REVIEW: POPULAR MUSIC EP BY RONNIE AND THE BONNEVILLES

 

 

 

By his own admission Nottingham’s Ronnie Bonneville does not engage with the clutter of mainstream media: no presskit or pictures, mission statements, elaborate apocryphal back-stories or self-serving Twitter-generated myths and legends. He claims self-deprecatingly that the music he posts on Soundcloud is ignored by DJs and the music-listening public the world over. Whilst I understand that this might be a defensive manoeuvre, designed to avoid the corrosive process of propagating, and then finding oneself being seduced by, ones own bullshit, I can’t help feeling that it is somewhat self-defeating: the whole point of popular music is that it becomes popular, and this can only happen through increasing numbers of people listening to it and being engaged by it. This wouldn’t matter if it had nothing to say, but Ronnie and the Bonnevilles do.

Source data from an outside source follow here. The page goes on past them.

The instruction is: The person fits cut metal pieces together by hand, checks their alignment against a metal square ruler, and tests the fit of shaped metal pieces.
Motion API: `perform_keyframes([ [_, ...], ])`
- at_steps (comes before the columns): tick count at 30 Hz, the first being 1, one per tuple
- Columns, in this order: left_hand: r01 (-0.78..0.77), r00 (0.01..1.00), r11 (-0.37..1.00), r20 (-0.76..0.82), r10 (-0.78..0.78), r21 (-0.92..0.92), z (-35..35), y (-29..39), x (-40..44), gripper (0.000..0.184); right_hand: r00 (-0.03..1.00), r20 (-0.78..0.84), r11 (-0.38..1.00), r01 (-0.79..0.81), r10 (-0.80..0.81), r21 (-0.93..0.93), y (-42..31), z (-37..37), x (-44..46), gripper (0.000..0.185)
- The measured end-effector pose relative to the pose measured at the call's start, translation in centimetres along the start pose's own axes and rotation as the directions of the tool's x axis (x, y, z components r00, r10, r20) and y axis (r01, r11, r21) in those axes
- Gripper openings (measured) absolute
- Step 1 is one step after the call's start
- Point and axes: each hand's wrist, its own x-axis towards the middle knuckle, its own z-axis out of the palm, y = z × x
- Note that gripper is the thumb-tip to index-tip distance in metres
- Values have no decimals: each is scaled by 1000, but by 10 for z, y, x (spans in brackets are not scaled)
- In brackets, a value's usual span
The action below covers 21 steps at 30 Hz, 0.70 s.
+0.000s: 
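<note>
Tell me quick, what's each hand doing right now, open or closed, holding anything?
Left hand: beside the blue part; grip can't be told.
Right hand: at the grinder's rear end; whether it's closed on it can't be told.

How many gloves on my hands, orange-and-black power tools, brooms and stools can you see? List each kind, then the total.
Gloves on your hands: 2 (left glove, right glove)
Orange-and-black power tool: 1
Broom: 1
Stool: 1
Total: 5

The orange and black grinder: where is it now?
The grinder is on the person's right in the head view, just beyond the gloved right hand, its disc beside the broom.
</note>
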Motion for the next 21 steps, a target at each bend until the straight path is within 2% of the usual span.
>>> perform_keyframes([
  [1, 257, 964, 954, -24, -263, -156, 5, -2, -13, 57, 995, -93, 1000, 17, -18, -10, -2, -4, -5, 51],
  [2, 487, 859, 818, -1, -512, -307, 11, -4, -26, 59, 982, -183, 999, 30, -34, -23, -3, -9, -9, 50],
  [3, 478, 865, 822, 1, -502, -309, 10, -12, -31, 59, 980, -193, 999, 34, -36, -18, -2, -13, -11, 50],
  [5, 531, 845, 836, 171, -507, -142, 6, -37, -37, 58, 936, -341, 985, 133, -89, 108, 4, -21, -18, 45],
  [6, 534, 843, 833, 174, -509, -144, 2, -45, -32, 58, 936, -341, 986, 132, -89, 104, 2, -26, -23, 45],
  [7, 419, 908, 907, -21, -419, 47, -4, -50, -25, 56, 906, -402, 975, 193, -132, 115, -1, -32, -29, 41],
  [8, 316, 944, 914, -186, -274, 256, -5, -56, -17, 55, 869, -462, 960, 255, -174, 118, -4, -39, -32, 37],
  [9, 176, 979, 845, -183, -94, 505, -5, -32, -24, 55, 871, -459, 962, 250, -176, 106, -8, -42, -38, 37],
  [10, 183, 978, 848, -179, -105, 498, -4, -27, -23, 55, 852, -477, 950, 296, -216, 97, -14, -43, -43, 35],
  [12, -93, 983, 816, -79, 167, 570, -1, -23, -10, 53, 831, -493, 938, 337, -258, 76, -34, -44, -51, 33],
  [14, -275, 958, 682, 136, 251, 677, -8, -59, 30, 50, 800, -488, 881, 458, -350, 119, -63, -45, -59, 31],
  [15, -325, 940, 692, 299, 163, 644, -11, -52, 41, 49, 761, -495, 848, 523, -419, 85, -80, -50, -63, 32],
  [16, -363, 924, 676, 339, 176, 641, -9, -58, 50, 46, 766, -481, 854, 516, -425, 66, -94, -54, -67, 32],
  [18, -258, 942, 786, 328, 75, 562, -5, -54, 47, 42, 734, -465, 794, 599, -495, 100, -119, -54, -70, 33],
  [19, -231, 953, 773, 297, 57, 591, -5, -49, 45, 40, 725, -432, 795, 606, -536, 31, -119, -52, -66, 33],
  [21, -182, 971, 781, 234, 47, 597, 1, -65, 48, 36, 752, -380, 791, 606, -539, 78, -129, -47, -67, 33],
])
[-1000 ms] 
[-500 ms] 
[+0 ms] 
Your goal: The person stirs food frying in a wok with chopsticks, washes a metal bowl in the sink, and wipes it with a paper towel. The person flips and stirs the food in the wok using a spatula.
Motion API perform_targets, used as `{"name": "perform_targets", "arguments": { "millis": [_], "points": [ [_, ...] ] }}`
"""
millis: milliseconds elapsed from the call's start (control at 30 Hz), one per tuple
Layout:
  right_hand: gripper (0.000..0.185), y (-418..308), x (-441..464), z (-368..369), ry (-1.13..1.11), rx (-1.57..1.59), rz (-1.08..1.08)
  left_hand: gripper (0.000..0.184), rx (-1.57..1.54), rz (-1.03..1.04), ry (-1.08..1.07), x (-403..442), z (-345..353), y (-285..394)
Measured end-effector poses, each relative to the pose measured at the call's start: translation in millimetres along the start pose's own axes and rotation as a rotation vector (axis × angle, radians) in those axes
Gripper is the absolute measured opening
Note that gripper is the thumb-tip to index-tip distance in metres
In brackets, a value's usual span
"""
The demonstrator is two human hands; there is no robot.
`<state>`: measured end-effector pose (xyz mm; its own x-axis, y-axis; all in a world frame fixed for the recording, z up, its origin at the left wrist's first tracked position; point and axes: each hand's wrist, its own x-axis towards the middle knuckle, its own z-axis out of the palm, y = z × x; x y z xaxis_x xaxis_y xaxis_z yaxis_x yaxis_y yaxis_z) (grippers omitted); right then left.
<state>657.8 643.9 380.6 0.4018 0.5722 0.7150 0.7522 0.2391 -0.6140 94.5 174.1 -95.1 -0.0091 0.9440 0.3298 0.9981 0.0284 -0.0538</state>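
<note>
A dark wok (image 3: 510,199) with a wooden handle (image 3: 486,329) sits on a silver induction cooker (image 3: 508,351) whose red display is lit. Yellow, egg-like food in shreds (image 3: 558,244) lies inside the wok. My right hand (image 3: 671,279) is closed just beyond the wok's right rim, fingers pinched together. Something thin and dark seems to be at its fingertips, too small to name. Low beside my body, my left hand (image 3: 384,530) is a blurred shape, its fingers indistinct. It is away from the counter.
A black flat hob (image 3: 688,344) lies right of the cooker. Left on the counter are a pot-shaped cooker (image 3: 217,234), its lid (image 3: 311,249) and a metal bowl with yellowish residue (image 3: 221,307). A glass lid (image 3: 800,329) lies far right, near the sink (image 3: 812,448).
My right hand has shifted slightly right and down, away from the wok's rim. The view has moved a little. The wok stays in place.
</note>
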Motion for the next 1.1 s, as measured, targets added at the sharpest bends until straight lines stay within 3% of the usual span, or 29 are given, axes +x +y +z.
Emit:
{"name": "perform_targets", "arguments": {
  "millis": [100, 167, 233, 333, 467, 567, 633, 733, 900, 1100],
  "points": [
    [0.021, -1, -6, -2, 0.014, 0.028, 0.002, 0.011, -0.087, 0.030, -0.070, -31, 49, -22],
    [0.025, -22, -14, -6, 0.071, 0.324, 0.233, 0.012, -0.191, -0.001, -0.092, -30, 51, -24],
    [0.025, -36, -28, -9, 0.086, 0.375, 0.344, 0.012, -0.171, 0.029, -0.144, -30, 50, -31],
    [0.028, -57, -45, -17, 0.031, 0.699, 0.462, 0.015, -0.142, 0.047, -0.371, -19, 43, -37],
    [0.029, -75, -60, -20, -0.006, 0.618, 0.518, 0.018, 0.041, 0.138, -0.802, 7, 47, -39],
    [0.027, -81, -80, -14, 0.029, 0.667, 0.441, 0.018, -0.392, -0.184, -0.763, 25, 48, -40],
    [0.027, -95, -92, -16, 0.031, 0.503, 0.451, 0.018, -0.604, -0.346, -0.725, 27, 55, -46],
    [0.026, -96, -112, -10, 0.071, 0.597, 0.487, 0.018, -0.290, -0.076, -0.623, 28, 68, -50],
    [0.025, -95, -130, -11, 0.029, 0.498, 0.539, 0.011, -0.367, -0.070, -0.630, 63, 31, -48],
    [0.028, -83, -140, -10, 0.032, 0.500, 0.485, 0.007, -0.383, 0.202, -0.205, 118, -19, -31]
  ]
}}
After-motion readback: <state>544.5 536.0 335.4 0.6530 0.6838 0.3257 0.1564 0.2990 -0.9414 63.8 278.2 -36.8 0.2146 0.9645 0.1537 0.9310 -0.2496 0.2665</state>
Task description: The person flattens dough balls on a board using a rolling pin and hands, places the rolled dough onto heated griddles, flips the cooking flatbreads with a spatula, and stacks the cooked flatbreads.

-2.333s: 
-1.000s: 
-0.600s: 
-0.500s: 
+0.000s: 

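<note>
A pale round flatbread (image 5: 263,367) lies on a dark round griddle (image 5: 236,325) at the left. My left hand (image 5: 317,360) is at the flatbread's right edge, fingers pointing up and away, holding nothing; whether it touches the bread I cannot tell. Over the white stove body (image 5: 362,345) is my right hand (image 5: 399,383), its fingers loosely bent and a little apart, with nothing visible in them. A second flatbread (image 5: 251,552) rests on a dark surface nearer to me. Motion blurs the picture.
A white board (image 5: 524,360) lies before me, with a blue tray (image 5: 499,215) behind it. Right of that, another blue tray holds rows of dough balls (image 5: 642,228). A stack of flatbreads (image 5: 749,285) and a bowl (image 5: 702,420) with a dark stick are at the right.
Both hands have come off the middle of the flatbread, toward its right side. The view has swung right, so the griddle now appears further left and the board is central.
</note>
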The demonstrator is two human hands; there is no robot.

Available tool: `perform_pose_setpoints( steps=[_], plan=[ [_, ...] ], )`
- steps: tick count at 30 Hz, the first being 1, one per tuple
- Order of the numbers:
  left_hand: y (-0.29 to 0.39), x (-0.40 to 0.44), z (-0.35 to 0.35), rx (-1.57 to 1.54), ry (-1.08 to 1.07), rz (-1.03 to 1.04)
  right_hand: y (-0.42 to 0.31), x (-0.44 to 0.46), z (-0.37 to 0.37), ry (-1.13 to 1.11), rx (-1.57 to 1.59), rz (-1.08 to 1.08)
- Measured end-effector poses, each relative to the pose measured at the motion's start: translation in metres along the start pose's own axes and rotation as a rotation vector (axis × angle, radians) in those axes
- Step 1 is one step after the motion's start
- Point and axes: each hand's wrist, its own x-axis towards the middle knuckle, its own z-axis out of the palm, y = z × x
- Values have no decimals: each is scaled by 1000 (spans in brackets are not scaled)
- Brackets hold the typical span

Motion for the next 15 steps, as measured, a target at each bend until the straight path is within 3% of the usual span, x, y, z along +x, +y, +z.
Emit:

The Bonnevilles’ first track, RnB, an idiosyncratic take on contemporary life, is set in an imaginarium peopled by ‘bohemian’ hipsters in artisanal cafes, the proprietress ‘with her damp cloth, and her textiles-related degree’, a world of smug smiles and the arrogance and complacency that comes with imagining you’ve skilfully steered yourself into the winning stream: a psycho-social space where, alarmingly, nothing interesting ever happens. The world of the hipster is the direct antithesis of the youth-oriented counter-cultural movements that for almost 50 years have expressed protest, dissent and attempts to articulate feelings of anger, alienation and disenchantment that for many have defined the very notion of being young in a late-period neo-liberal capitalist society.

One of the more curious events at this year’s Glastonbury was seeing Sleaford Mods (also from Nottingham) barracking the audience and declaring that ‘Glastonbury is shit – everything is shit’ to a tentfull  of youthful revellers to whom actually saying something contentious is mildly baffling. In the intellectual vacuum of the world of the urban hipster, nothing is claimed and nothing contested. This most beige of social groups revels in its bland vacuity. As noted in an Observer article on Sleaford Mods, no-one in contemporary mainstream pop music is saying anything remotely provocative, a curious fact at a time when there is so much to be said.

Ronnie and Bonnie Bonneville’s slyly sardonic takes on the vagaries of contemporary life form an oblique commentary on the inanity of much of our social interaction: this, at a time when the election of Jeremy Corbyn, the newly-anointed philosopher king of the hard left, feted, feared and reviled in almost equal measure, seems to promise a new era of plain-speaking in an arena where such a thing as saying what you really think is commonly understood to be, in public life, potentially disastrous and in private life, a sign of chronic miserabalism or social ineptitude.  Corbyn’s fate seems to hang on a delicate thread – how long will it take for him to be discredited? The knives are out in force – it may only be a matter of time. What is clear, though, is that there is a sizeable groundswell of anger and frustration energetically seeking expression.

To these ears, the Bonnevilles’ sentiments are eminently laudable, though their music comes over as a bit old-fashioned – generic old-skool beats and synthesiser lead lines and textures that could have been grabbed from a Garage Band loops and breaks CD of twenty-odd years ago. A touch more colour and originality would make these tracks far more attractive to audiences sympathetic to voices of dissent, but reared on the futuristic sound designs of artists such as FKA twigs, Ghostpoet and Young Fathers.

But then, that is not necessarily want Ronnie and Bonnie Bonneville are after – which is a shame, as deliberate and conscientious obscurity is doing no-one any favours, at a time when so much that needs to be said, needs to be said, and heard.